Tigers Polymer Co., Ltd.

Tigers Polymer (‘company’) manufactures rubber products such as hoses (26% of 2020 sales), rubber sheets (13%), molding products (58%), and others (3%).

Hoses are sold for home appliances and industrial uses. Rubber sheets include packing and cushioning materials, and mats (for entrance). Rubber molded products are used in automobile parts.

The company manufactures and sells throughout the world: Japan (30% of assets, 50% of revenues), USA (36%, 30%), South East Asia (19%, 7%), and China (15%, 13%).

Its largest customer is Honda Motor Company, which contributed 44% of 2020 sales.

The coronavirus impacted demand and reduced sales and profits in the latest period. Prior to that, the US-China trade tensions adversely hit the US operation, which resulted in impairment losses at its Ohio facility.

The company reported TTM sales (to September 2020) of 36.2b yen, below the 2019 peak of 43b yen; ebitda of 2.4b yen, and net losses of 475m yen – mainly as a result of the 432m yen impairment (above). However, cash flows were positive during this period.

The balance sheet is strong with 8b yen of net cash, and net current assets of 10.3b yen. Adding in investment securities (at market) of 3b yen and investment properties (on a conservative 5% rental yield basis) of 1.2b yen, the company has minimum realizable assets worth 14.5b yen.

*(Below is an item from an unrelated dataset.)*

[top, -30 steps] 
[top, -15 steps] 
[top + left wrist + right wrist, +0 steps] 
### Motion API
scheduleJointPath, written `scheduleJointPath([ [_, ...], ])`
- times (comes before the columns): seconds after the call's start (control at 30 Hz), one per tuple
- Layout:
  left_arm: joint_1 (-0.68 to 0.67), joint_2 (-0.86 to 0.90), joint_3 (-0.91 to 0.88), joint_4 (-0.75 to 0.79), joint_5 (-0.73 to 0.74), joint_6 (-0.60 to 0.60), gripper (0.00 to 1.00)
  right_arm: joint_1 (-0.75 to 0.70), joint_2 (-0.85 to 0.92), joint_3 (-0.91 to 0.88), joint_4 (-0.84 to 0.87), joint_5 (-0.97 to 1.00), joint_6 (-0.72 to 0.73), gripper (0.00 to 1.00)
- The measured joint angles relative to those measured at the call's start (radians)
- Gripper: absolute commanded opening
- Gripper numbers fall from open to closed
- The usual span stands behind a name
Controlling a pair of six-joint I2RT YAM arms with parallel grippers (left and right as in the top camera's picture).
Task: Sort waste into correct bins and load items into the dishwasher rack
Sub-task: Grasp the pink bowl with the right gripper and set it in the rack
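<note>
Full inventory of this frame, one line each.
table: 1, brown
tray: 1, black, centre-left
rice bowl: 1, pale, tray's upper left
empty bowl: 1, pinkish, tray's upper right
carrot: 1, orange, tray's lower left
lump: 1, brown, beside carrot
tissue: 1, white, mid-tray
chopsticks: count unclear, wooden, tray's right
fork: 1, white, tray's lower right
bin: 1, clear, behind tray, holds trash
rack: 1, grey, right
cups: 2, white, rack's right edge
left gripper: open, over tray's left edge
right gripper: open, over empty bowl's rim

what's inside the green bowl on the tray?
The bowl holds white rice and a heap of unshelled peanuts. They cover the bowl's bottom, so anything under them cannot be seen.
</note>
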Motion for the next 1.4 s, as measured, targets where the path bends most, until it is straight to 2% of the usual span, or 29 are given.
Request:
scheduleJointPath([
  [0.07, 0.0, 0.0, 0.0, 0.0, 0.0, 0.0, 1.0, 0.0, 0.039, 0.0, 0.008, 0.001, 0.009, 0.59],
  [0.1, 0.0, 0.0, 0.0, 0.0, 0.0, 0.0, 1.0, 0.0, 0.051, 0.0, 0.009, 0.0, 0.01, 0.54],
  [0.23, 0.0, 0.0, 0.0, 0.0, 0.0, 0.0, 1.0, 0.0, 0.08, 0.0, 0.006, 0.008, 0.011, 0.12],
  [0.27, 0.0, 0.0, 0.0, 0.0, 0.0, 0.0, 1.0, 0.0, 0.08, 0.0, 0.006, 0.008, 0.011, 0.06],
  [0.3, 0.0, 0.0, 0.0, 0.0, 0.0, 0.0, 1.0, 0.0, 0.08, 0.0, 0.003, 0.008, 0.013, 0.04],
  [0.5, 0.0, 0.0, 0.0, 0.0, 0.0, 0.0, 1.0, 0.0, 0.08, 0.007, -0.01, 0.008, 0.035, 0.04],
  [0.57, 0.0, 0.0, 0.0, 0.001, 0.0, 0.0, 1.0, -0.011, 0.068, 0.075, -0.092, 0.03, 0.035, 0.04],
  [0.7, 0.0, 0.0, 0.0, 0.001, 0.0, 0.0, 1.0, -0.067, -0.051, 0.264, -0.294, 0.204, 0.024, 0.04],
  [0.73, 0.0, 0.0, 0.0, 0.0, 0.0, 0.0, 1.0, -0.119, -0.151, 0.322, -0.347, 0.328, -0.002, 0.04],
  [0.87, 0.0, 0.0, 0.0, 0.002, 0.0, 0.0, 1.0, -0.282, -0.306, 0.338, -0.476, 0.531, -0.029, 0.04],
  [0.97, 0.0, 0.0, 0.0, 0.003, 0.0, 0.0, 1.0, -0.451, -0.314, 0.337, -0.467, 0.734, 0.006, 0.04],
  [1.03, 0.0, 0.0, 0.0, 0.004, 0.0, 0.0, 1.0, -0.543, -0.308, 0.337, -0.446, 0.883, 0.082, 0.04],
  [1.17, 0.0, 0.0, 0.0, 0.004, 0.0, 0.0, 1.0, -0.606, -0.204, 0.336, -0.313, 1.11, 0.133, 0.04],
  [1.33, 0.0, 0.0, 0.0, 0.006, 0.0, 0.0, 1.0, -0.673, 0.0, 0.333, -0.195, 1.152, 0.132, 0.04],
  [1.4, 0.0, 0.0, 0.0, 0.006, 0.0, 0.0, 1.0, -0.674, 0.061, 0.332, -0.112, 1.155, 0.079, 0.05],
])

The stock is selling at market for 7.8b yen - a 47% discount to minimum asset value, which doesn’t include the manufacturing business.

Considering the basic demand of the company’s products, management’s own target for FY 2020, the research and development into new products, and the recent capital expenditures, we consider revenues and net profits of 40b yen and 1.3b yen to be achievable – this is still below the performance of every year to 2019. This would represent an earnings multiple of 6x at market.

Management declared a policy of paying out 20% of consolidated profits, which to us is inadequate. Nevertheless, recent payouts have averaged 320m yen, which yields 4% at market – though the recent interim dividend was cut by over 1/3rd.

Returns on tangible assets are low at 6.5%. Furthermore, the directors proposed anti-takeover measures at the most recent AGM, which were passed. These are important drawbacks for minority shareholders.

Considering the overall scenario, the stock appears to be selling considerably below its value to a private owner.